Her heart was beating too slowly. She couldn't get a standard pacemaker because of issues related to dialysis for kidney failure. But DeBarthe learned she could get the world's tiniest pacemaker at Saint Luke's Hospital.

"I said okay. I'm for anything that could help me," DeBarthe said.

It's called Micra and it's about one-tenth the size of standard models. Unlike them, it isn't placed just under the skin with a wire connected to the heart. Instead, a small incision is made in the inner thigh. The doctor threads a sheath up into the heart to deliver the pacemaker which has little prongs or tines to grip the tissue.

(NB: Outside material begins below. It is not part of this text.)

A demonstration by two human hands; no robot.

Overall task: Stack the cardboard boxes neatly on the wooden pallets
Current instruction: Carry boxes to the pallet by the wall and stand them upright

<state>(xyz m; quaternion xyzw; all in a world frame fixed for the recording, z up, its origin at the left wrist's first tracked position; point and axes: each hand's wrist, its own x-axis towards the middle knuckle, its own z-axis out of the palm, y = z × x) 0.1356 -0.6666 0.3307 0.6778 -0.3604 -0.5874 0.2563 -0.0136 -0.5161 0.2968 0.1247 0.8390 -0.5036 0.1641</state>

"You release it and the tines go out into the tissue and it locks it into place," said Dr. Alan Wimmer, who performed DeBarthe's procedure.

It grips the tissue of the right ventricle.

"There are a lot of patients out there that need pacing and only in that one chamber, and so many of them will be candidates for this," he added.

DeBarthe got Micra in January as part of research. It won FDA approval last month.

She went home the day after the procedure and says with the new, tiny pacemaker, her energy level immediately jumped.

"I feel so much better," she said.

She'd like to have another Micra.

"So I could wear it and tell people about it," she said.

Micra is expected to cost more than standard pacemakers. Initially, many insurers may not cover it.